With this scope in mind, the remainder of this paper is organized as follows. Section 2 details the method developed to investigate the effects of stochastic energy and carbon prices on the economic performance and operational patterns of CHP systems with thermal energy storage units. Section 3 describes the case study, data, and research scenarios. Section 4 presents the results obtained from the application of the method.

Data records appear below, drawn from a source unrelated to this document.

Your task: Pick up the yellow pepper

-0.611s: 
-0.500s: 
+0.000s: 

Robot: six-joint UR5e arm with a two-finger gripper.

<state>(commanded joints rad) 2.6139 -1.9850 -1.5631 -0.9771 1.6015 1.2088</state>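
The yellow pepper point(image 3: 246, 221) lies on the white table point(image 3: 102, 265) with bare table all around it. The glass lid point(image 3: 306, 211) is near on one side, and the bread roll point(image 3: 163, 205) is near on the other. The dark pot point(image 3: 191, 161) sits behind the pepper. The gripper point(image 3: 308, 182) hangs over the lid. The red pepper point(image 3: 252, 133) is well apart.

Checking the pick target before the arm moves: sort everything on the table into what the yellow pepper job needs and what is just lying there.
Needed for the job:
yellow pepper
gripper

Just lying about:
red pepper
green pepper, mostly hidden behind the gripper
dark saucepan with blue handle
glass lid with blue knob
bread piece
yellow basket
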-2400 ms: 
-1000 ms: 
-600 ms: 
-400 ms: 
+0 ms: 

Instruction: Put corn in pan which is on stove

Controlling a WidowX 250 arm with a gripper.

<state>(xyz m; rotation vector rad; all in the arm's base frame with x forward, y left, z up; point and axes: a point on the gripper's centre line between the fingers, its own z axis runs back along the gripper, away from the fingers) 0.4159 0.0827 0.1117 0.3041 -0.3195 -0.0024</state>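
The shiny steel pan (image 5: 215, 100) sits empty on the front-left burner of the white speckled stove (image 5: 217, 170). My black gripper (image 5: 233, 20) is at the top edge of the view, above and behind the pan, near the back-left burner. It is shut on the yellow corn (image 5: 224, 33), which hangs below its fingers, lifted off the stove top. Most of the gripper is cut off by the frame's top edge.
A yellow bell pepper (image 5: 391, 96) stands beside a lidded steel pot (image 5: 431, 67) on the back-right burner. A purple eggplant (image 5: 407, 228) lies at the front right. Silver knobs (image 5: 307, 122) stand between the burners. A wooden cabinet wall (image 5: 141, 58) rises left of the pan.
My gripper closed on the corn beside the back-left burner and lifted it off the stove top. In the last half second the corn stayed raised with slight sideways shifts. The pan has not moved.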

Section 5 concludes.

2. Materials and Methods

This work proposes a combined method to investigate the effects of uncertain energy and carbon prices on the optimal operation of a coal-fired CHP system with thermal energy storage. The approach combines mathematical programming and a Monte Carlo computational technique as a way to incorporate the stochastic disturbances of energy and carbon emission prices into the optimization process of the energy system. A flowchart of the proposed method is shown in Figure 1.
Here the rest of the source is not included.